→ Task statement: Your answer must be the data repeated exactly, with no pictures in it.

→ Data segment:

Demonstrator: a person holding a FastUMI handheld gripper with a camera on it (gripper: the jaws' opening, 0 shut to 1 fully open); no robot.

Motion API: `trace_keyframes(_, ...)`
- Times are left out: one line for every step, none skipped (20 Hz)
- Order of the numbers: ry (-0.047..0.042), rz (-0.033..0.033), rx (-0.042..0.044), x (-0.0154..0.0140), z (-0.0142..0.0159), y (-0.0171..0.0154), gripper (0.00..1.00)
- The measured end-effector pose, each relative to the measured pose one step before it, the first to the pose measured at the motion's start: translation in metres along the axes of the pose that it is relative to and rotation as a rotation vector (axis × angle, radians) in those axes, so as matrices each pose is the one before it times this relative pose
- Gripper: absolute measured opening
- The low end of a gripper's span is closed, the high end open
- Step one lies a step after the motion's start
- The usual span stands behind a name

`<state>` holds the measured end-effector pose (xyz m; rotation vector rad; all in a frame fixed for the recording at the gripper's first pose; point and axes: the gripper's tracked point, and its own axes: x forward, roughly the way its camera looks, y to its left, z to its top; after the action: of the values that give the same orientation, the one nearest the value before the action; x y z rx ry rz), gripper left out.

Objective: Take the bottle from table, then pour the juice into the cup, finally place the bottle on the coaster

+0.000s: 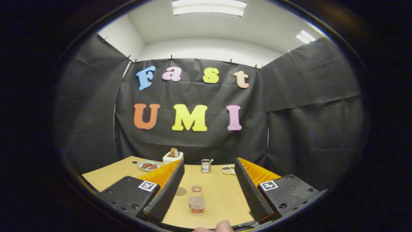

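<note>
Bottle point(196, 201) stands between parted jaws, untouched; coaster point(181, 191) half hidden.

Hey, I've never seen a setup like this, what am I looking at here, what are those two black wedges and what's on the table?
The camera rides on a hand-held gripper and looks forward along it. The two black ribbed wedges are its fingers, spread open and holding nothing. A fingertip of the person shows at the bottom. On the wooden table, a small clear bottle stands between the fingers. A round coaster lies by the left finger. Beyond are a cup, a white toaster, a plate and a small dish.
</note>
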<state>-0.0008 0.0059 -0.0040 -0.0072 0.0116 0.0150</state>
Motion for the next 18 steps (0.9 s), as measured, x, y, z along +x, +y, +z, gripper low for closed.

→ Result for this task:
Demonstrator: a person holding a FastUMI handheld gripper with a camera on it (gripper: the jaws' opening, 0 shut to 1 fully open); no robot.

Motion API: `trace_keyframes(_, ...)`
- Times are left out: one line for every step, none skipped (20 Hz)
- Order of the numbers: ry (-0.047..0.042), rz (-0.033..0.033), rx (-0.042..0.044), x (-0.0154..0.0140), z (-0.0142..0.0159), y (-0.0171..0.0154), gripper (0.00..1.00)
- The measured end-effector pose, each relative to the measured pose one step before it, the first to the pose measured at the motion's start: translation in metres along the axes of the pose that it is relative to and rotation as a rotation vector (axis × angle, radians) in those axes, so as matrices each pose is the one before it times this relative pose
- Gripper: absolute measured opening
- The low end of a gripper's span is closed, the high end open
- Step one lies a step after the motion's start
- The usual span stands behind a name

`<state>` holds the measured end-effector pose (xyz m; rotation vector rad; all in a frame fixed for the recording at the gripper's first pose; point and axes: the gripper's tracked point, and its own axes: x forward, roughly the way its camera looks, y to its left, z to its top; after the action: of the values that give the same orientation, the one nearest the value before the action; x y z rx ry rz), gripper left out.

Objective: Take the bottle from table, then pour the juice into the cup, finally place the bottle on the coaster

+0.000s: 

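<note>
Bottle point(196, 201) stands between parted jaws, untouched; coaster point(181, 191) half hidden.

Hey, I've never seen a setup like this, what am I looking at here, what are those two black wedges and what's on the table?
The camera rides on a hand-held gripper and looks forward along it. The two black ribbed wedges are its fingers, spread open and holding nothing. A fingertip of the person shows at the bottom. On the wooden table, a small clear bottle stands between the fingers. A round coaster lies by the left finger. Beyond are a cup, a white toaster, a plate and a small dish.
</note>
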<state>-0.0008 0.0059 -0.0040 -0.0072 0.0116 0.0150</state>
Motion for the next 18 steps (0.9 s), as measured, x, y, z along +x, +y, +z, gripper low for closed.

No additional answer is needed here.